Как всякая девочка, состоящая из
бутылочных стёклышек, гольфов, бантов,
я каждое утро слетала вниз
по лестнице (пугая кота-педанта,
методично обходящего весь подъезд
для проверки целостности вчерашних меток)
со скоростью, делающей невозможным любой протест.
Меня звало великое множество тайных мест,
а также открытых свету беседок.
Мир был голосист, и я была в нём,
конечно, не самым пронырливым воробьём,
но достаточно шустрым воробышком.
Время тогда не приходило с обыском
для изъятия из памяти лиц просроченных,
а для яблочных пикников хватало друзей, обочины
и старого бабушкиного одеяла.
Но однажды время меня поймало
и сказало:
— Пора и тебе взрослеть.
Сегодня будем смотреть на смерть.
Смотреть не хотелось — там плохо пахло
то, что недавно было двоюродным дедом.
На прошлой неделе он учил меня искусству беседы
и показывал в книжке древнюю драхму,
а сегодня на его глазах лежали медные пятаки.
По дому топали чужие туфли и сапоги,
и день под столом тянулся, как грушевая смола.
После время пошло быстрей, и я много чего смогла:
повзрослела, не наделав критичных глупостей,
но чуть позже дошла до клинической близорукости
от любви с первого взгляда,
соблазнила умудрённого лиса виноградом
стадии восковой зрелости,
а также ещё раз увидела смерть
так близко, что в годы серости
провалилась и принялась неметь.
Как всякая женщина, состоящая из
силы, воли и глупой веры,
я каждое утро слетаю вниз
в ритме зажигательной хабанеры
и улыбаюсь, даже когда болит
ампутированная любовь,
и за это в день любой и в час любой
быт сохраняет привычный вид,
благотворно влияющий на дичающую надежду.

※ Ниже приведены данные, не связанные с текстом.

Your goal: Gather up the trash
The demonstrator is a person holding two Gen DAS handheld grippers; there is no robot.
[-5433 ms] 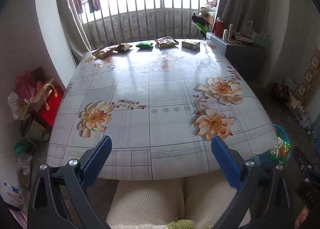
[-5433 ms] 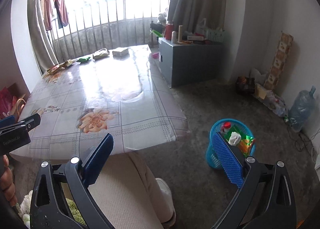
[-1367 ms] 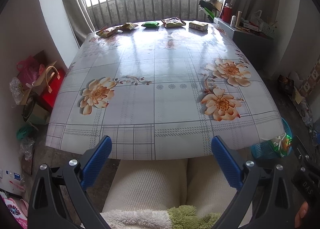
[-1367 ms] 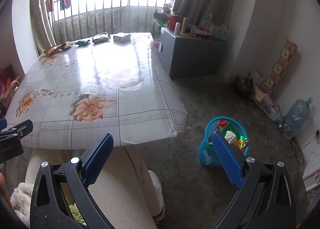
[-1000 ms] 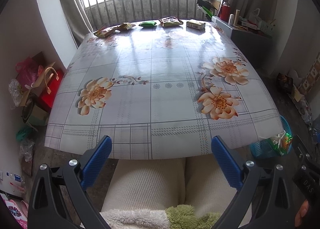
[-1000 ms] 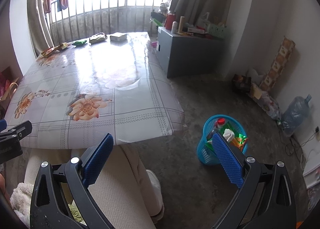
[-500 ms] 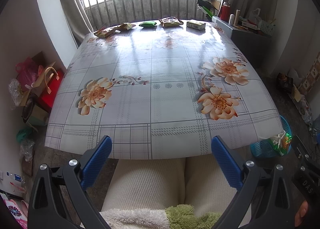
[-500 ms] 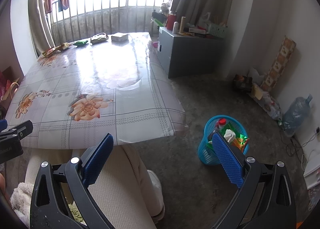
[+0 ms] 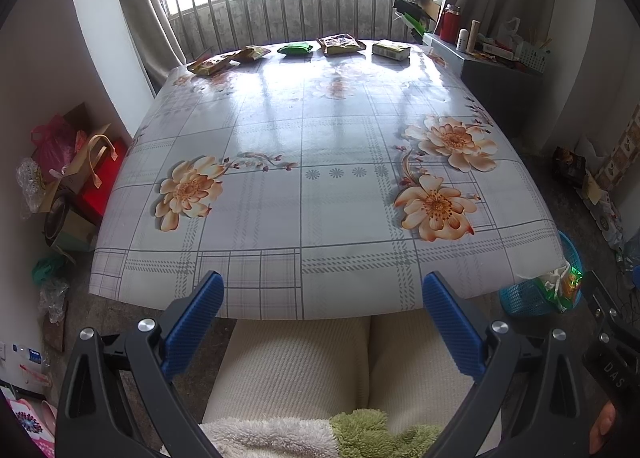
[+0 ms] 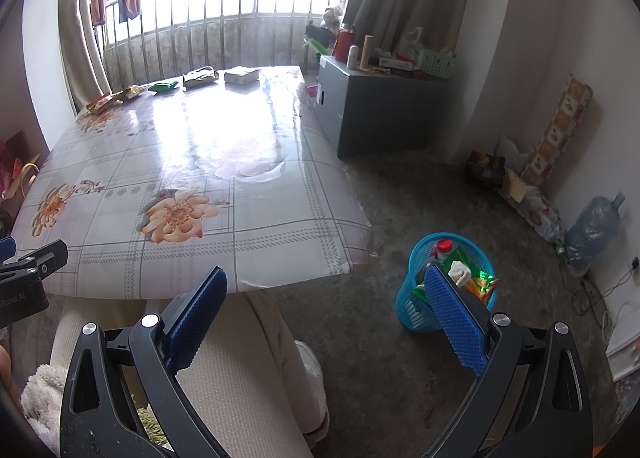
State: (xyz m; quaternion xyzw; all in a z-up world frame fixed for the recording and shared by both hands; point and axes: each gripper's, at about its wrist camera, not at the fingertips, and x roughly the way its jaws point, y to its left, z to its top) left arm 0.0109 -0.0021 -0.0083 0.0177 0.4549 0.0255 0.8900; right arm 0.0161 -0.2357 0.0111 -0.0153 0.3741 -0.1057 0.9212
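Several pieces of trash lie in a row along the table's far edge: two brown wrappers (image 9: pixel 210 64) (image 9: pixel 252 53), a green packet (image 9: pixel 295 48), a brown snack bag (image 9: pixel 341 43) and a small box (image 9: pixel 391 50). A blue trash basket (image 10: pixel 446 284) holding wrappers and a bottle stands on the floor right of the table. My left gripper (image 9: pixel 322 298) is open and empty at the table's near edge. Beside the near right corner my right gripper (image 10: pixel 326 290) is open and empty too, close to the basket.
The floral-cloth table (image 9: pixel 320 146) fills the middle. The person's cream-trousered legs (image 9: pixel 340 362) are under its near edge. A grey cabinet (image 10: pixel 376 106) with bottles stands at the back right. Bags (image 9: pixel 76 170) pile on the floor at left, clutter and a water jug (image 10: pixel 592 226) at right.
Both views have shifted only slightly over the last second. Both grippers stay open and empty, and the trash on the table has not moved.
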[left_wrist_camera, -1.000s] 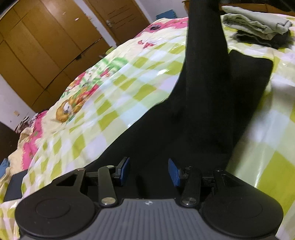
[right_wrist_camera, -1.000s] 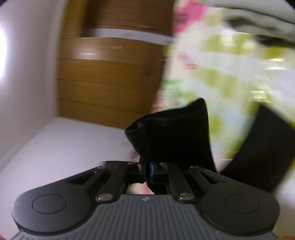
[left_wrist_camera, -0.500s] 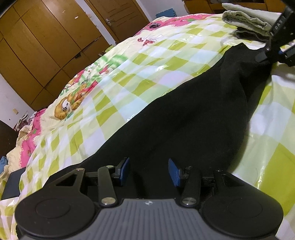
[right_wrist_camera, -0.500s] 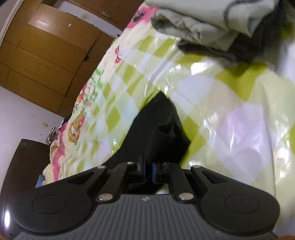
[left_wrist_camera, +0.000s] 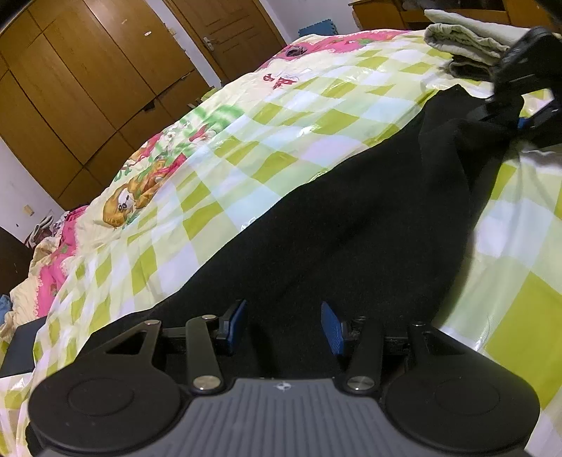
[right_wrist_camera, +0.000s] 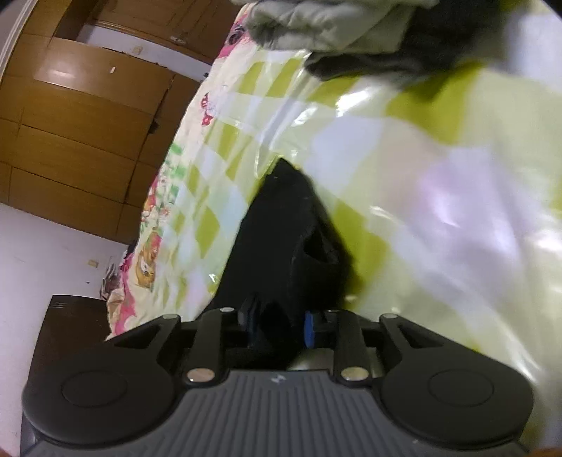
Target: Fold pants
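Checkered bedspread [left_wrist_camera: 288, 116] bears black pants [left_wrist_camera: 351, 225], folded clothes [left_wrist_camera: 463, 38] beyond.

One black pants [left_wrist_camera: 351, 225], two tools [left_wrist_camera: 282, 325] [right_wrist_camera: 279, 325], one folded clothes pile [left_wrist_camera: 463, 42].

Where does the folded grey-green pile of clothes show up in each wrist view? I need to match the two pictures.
Left wrist: folded grey-green pile sits at the top right, on the far part of the checked bedspread, beyond the black pants.
Right wrist: the pile runs along the top edge, centre, beyond the pants.
Shared landmark: the wooden wardrobe, at the left in both.
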Tool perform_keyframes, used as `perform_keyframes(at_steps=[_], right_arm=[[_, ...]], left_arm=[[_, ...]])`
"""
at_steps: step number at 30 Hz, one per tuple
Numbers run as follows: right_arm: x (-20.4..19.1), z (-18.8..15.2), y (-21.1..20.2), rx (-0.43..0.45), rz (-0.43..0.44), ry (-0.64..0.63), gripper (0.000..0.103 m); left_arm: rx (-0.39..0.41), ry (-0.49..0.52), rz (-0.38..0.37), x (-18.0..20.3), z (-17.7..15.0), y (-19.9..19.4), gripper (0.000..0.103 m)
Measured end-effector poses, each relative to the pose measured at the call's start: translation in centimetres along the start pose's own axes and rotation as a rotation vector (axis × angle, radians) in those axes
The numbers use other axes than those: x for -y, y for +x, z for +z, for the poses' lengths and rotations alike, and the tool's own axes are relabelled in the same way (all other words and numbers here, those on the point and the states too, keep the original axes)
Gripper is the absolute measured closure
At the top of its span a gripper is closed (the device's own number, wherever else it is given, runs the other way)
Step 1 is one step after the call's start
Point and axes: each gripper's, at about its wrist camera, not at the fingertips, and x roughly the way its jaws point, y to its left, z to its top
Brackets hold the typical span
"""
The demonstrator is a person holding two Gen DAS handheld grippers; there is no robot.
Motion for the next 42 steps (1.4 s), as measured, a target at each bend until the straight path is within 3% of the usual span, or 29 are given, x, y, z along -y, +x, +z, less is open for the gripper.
perform_keyframes(at_steps=[8,9,10,11,14,17,20,23,27,30,33,34,36,39,40,42], right_arm=[[0.7,0.2,1.8,0.004,0.084,0.088,0.075],[0.6,0.3,2.3,-0.003,0.094,0.099,0.080],[0.3,0.3,2.6,-0.012,0.089,0.092,0.095],[0.1,0.4,2.8,-0.027,0.106,0.107,0.097],[-0.2,1.1,2.0,-0.017,0.260,0.221,0.097],[-1.6,3.8,-1.8,0.061,0.365,0.185,0.098],[-2.3,5.3,-4.4,0.103,0.311,0.072,0.098],[-2.1,5.2,-1.8,0.025,0.276,0.048,0.098],[-4.6,3.4,1.0,-0.059,0.305,0.011,0.097],[-5.7,2.6,1.2,-0.053,0.210,-0.097,0.093],[-5.5,2.9,0.0,0.014,0.077,-0.205,0.083],[-5.2,3.1,-0.2,0.033,0.057,-0.196,0.073],[-3.6,4.2,-0.5,0.055,0.064,-0.097,0.067],[-2.1,5.4,-0.5,0.074,0.108,0.014,0.071],[-2.3,5.1,-0.5,0.078,0.110,0.025,0.090],[-4.8,3.1,-0.6,0.059,0.180,-0.028,0.096]], left_arm=[[0.010,-0.001,-0.005,0.1,0.3,0.4,0.042],[0.009,0.002,-0.006,0.2,0.5,0.5,0.042],[0.008,0.006,-0.005,0.3,0.6,0.5,0.042],[0.006,0.010,-0.005,0.4,0.8,0.6,0.042],[-0.003,0.035,-0.008,0.9,1.3,0.5,0.043],[0.040,0.059,-0.016,1.7,2.4,-0.6,0.043],[0.093,0.049,-0.037,2.3,3.9,-1.7,0.042],[0.070,0.025,-0.086,3.1,4.7,-0.9,0.039],[0.054,0.090,-0.058,3.7,4.1,-0.6,0.039],[0.023,0.072,-0.038,2.6,2.9,-0.1,0.039],[-0.003,0.017,-0.041,1.3,1.6,0.2,0.039],[-0.004,0.007,-0.041,1.1,1.3,0.1,0.038],[-0.002,0.002,-0.035,1.1,1.0,-0.1,0.038],[0.001,-0.004,-0.029,0.9,0.9,-0.4,0.038],[0.000,-0.002,-0.023,0.8,0.9,-0.4,0.038],[-0.008,0.001,-0.007,0.3,0.5,-0.6,0.038]])
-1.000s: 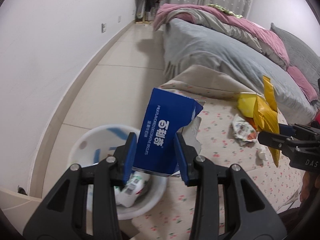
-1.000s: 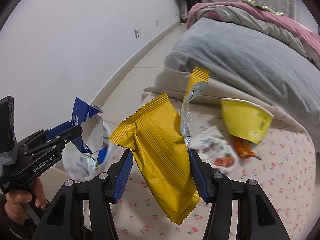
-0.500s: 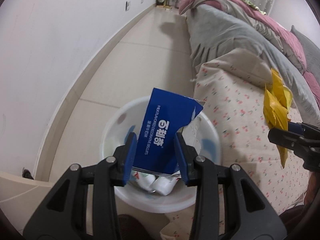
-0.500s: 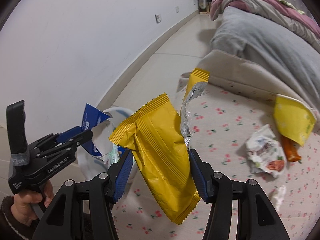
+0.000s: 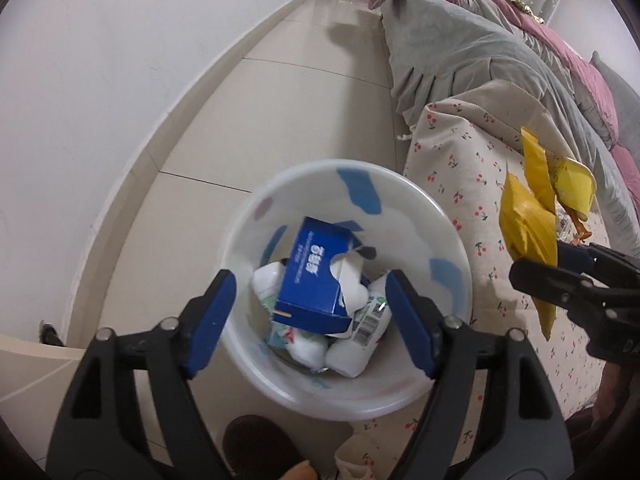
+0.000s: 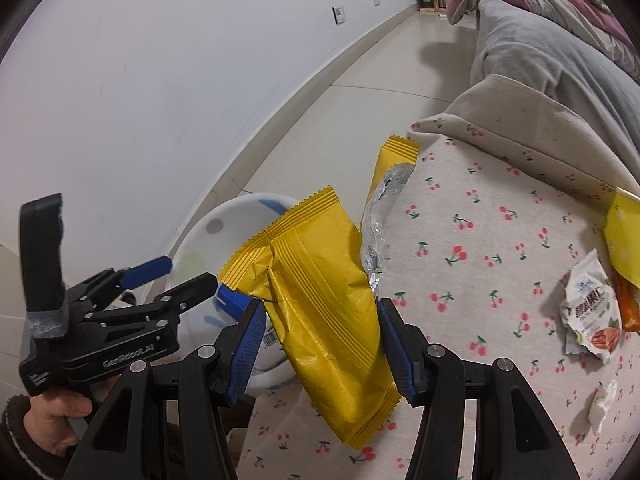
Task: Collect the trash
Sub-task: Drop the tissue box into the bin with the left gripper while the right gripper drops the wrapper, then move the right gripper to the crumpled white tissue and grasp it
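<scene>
My left gripper point(image 5: 312, 316) is open and empty right above the white trash bin point(image 5: 448, 240). The torn blue box point(image 5: 316, 276) lies inside the bin on white bottles and wrappers. My right gripper point(image 6: 320, 336) is shut on a yellow snack bag point(image 6: 320, 300), held above the cherry-print cloth point(image 6: 480, 216) beside the bin point(image 6: 208, 232). The bag also shows at the right of the left wrist view point(image 5: 528, 224). The left gripper shows in the right wrist view point(image 6: 172, 276).
A white nut wrapper point(image 6: 588, 304), an orange wrapper point(image 6: 626, 308), a yellow packet point(image 6: 624, 236) and a crumpled tissue point(image 6: 602, 400) lie on the cloth at the right. A grey-covered bed point(image 5: 460, 52) is behind. The wall point(image 5: 100, 80) and tiled floor point(image 5: 280, 100) run to the left.
My left gripper moved over the bin, opened, and the blue box dropped into it. My right gripper carried the yellow bag left, closer to the bin.
</scene>
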Demonstrator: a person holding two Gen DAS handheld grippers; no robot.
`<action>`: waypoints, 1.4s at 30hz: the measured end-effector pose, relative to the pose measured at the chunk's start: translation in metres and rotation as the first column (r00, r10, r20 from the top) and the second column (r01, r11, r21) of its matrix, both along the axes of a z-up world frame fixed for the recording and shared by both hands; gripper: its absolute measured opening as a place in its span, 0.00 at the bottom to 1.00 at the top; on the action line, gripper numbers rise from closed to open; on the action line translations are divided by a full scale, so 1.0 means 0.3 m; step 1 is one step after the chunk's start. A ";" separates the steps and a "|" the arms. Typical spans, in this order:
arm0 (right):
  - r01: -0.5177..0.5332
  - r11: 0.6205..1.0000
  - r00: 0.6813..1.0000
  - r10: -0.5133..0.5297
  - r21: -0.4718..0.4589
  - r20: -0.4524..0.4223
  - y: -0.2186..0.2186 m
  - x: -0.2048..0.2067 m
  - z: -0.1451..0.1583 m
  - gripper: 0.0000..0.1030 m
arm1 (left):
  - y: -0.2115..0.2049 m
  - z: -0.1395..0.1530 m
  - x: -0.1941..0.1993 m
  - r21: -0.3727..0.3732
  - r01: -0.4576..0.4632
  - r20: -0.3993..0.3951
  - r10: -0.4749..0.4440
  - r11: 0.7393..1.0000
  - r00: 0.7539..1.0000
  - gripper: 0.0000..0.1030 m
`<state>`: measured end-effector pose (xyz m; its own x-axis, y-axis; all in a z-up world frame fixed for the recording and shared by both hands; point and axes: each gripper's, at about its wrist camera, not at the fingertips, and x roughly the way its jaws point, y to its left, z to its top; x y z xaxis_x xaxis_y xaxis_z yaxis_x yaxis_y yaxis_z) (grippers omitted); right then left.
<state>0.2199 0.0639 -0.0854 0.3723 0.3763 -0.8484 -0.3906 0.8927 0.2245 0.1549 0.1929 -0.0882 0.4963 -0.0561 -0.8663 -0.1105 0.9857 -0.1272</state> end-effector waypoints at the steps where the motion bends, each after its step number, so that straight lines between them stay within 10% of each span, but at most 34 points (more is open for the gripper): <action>1: -0.003 1.000 1.000 0.003 0.001 -0.003 0.007 0.003 -0.003 0.56 | 0.013 0.005 -0.007 0.006 -0.016 -0.002 0.016 1.000 1.000 0.78; 22: -0.073 0.994 0.997 0.072 0.086 0.012 0.196 0.044 -0.040 0.59 | 0.196 0.025 -0.103 0.079 -0.140 -0.015 0.142 0.987 0.990 0.90; 27: -0.092 0.982 0.995 0.087 0.163 0.039 0.208 0.034 -0.003 0.83 | 0.208 0.032 -0.107 0.084 -0.150 -0.006 0.151 0.985 0.989 0.93; 42: -0.017 0.995 0.996 0.008 0.101 0.085 0.030 0.007 0.095 0.84 | 0.099 0.077 -0.076 0.050 -0.087 0.020 0.086 0.995 0.996 0.94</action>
<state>0.2221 0.0730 -0.0569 0.4356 0.4637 -0.7715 -0.4230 0.8620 0.2793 0.1320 0.2227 -0.0651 0.5127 0.0318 -0.8580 -0.1941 0.9777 -0.0798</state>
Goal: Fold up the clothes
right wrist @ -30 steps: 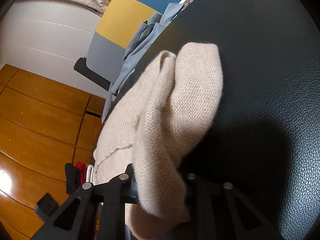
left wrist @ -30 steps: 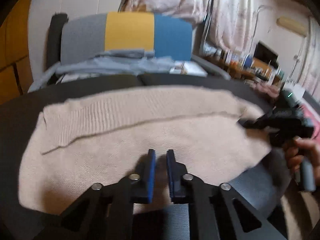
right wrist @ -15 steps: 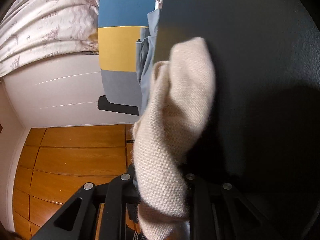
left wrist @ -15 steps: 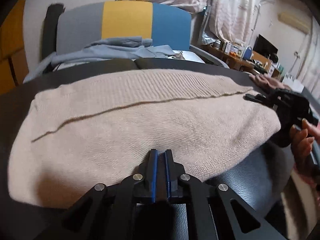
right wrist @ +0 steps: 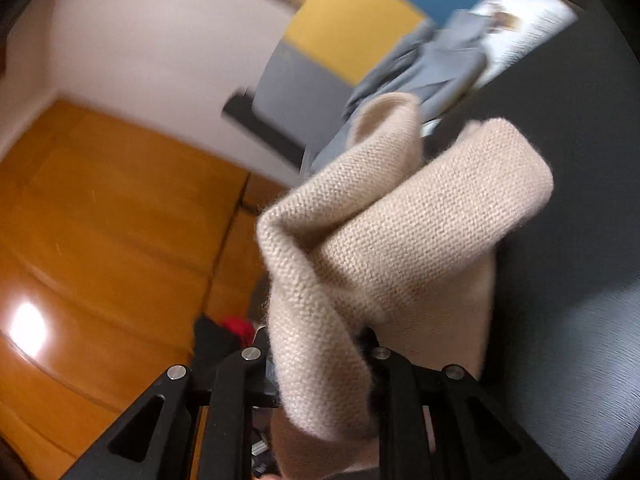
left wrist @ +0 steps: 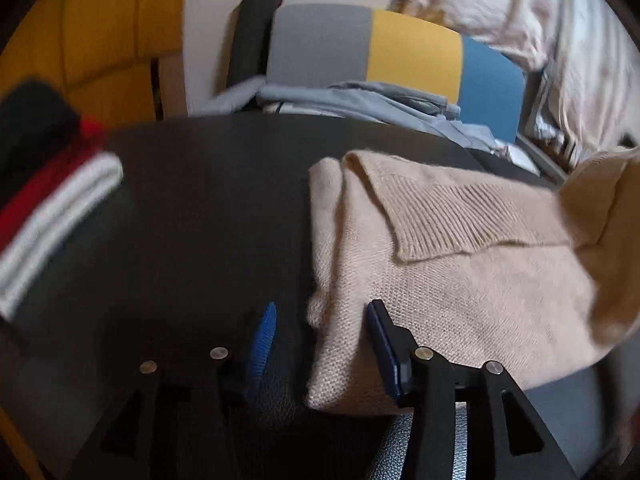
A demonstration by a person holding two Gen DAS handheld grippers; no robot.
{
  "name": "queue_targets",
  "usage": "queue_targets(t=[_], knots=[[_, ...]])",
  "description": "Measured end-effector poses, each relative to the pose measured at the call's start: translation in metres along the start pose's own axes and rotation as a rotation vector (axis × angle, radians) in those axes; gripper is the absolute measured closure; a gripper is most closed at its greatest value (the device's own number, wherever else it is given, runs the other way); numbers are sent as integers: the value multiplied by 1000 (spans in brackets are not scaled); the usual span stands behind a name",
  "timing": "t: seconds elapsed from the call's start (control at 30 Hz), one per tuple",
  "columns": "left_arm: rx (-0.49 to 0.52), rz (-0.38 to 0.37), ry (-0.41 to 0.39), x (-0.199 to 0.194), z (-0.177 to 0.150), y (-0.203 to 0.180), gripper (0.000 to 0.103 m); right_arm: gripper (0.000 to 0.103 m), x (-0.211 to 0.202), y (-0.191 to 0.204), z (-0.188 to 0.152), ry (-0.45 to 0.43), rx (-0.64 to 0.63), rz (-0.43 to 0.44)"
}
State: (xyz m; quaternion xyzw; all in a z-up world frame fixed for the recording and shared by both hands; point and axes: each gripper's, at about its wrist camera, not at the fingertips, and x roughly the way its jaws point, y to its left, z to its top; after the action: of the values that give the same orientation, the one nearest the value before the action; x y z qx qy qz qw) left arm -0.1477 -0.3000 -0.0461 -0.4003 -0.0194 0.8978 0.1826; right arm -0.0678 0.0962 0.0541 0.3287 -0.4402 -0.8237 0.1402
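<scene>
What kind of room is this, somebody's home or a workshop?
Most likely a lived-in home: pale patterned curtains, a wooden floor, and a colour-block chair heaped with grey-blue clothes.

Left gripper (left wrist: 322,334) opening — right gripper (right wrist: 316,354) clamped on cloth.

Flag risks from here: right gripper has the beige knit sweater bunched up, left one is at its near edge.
1. The right gripper clamps a thick bunched wad of the beige knit sweater; layers could slip out unevenly and skew the fold.
2. The left gripper is opening astride the sweater's edge without pinching it; that end may drag across the black leather surface.
3. The ribbed hem flap lies loose and could flip.
</scene>
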Motion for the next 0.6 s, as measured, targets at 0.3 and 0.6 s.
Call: queue_targets(t=[0.3,0.6], knots=[[-32,-55,-28,2,-6,7,48,81,187,74,-85,306,-337,-259],[-55,-111,-42,4,-9,10,43,66,218,118,-141,343,-718,-449]])
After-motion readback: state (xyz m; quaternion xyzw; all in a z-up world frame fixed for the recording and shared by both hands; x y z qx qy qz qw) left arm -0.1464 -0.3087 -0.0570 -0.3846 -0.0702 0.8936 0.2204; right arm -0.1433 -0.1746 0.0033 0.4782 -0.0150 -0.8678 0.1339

Но время, которое всегда находится где-то между,
смотрит в упор, ухмыляется и молчит.
Есть что-то тягостное в марте
Есть что-то длительное в марте
и запредельное, как смерть.
...Ты нацарапаешь на парте
пронафталиненное «мреть»,
а твой сосед, дурак ушастый,
покрутит пальцем у виска,
и ты, отверженная каста,
зевнёшь.
Вселенская тоска,
что Цезаря душила, может,
в его последний стылый день,
навалится и подытожит:
— К доске!
Превозмогая темь
от неученья душных формул,
взойдёшь Болейн на эшафот,
но грянет, соблюдая норму,
звонок и вновь тебя спасёт.
Сосед, ухмылисто-щербатый,
с печатью тлена на челе,
опять порадует цитатой
о самом древнем ремесле,
но ты с величием матроны
всандалишь в низкий лоб щелбан
и, осчастливив гегемона,
вернёшься в мир фата-морган....
Альбом о прошлом.
Стынь в мансарде.
И больше некуда взрослеть...
Есть что-то тягостное в марте
и неизбежное, как смерть.
Здравствуй, хороший мой — если там,
где ты, дозволяется здравствовать.
Я за семнадцать лет без тебя
повидала немало рек,
приняла воду пяти морей,
провожала закаты багрово-красные
на берегах песчаных и галечных,
где время сдерживает свой бег.
Пересыпала в ладонях песок своей жизни,
в небо смотрела.
Верила.
Много молчала.
Тобой молчала.
Растила детей и слова.
Но ни разу, слышишь, ни разу
гости с другого берега
не сказали мне, мой далёкий,
что я была неправа.
Я вырастала из боли.
С болью перерастала.
Выросла.
Извлекла все горестные уроки
из дней густой тишины.
Научилась не слышать,
приняла неудобную правду за вымысел
и отпустила на волю тобой забытые сны.
Ты вспоминаешь меня, конечно, —
но светлым облаком
обнимает тебя забвение,
и на водах Леты настоян чай.
Я ещё пишу тебе изредка,
отправляя письма с прохожим мороком,
и не жду ответов,
но верю — ты выйдешь меня встречать...
Он был единственным, кто знал меня без купюр,
и лишь ему удавалось вот это протяжное «Ир-р-ка-а»,
и он иногда называл меня дурой,
но чаще сравнивал с Деми Мур
и при этом учил не выглядеть «под копирку».
У моего сына его характер, его глаза,
и хоть они разминулись на десять лет и ещё два дня,
но ребёнок уже настолько мужчина, что умеет сказать
«я люблю тебя» — так, что слова звенят
совершенно в его манере — больших мужчин,
от которых исходит сила и множит свет.
Их всё меньше в мире несостоявшихся величин,
их всё больше там, в разлившейся синеве.